**REQUIRED WORK:** Each line of the data holding "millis" should be found and copied.

**COLLECTED MATERIAL:**

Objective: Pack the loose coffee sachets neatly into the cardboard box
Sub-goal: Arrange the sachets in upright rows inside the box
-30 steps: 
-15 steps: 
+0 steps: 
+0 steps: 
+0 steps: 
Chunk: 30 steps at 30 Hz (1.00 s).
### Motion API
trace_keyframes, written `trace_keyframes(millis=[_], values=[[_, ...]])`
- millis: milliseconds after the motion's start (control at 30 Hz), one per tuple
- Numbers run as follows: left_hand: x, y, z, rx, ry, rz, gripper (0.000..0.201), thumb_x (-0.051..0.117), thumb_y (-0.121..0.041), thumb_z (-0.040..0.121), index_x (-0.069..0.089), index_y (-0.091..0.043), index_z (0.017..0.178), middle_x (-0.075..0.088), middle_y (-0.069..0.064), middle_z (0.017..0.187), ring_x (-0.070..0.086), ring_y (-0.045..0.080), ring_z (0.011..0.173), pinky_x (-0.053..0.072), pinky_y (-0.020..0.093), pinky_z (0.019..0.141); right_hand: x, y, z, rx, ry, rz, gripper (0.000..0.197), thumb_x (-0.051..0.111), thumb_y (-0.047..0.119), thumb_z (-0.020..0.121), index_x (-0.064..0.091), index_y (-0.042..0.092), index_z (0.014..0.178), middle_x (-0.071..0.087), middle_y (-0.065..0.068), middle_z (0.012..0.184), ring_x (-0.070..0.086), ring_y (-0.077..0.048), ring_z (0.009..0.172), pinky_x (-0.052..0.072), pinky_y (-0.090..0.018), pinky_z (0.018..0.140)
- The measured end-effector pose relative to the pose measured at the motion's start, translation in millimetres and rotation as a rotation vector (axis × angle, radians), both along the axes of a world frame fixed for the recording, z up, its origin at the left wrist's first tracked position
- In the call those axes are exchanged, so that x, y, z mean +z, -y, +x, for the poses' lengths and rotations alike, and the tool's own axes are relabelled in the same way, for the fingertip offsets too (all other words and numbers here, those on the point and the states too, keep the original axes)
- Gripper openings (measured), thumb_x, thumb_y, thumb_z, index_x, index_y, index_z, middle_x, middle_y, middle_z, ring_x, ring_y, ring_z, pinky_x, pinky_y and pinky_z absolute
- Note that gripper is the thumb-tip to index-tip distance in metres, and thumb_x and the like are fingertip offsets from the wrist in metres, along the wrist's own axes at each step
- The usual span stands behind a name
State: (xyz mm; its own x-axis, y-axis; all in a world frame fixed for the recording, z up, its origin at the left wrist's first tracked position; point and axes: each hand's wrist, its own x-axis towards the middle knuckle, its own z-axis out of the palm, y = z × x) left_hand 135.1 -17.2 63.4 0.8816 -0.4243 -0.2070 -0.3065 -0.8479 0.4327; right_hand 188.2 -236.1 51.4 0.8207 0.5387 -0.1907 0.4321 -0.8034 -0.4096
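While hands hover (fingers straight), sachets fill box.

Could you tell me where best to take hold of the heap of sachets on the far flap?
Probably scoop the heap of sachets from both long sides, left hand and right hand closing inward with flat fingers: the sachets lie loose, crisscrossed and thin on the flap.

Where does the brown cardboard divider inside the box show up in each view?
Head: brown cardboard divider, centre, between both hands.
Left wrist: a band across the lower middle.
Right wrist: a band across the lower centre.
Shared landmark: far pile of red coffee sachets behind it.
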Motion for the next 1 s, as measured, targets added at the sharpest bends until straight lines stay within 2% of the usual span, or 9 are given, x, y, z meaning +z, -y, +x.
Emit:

**RESPONSE BOX:**
trace_keyframes, written `trace_keyframes(millis=[_], values=[[_, ...]])`
- millis: milliseconds after the motion's start (control at 30 Hz), one per tuple

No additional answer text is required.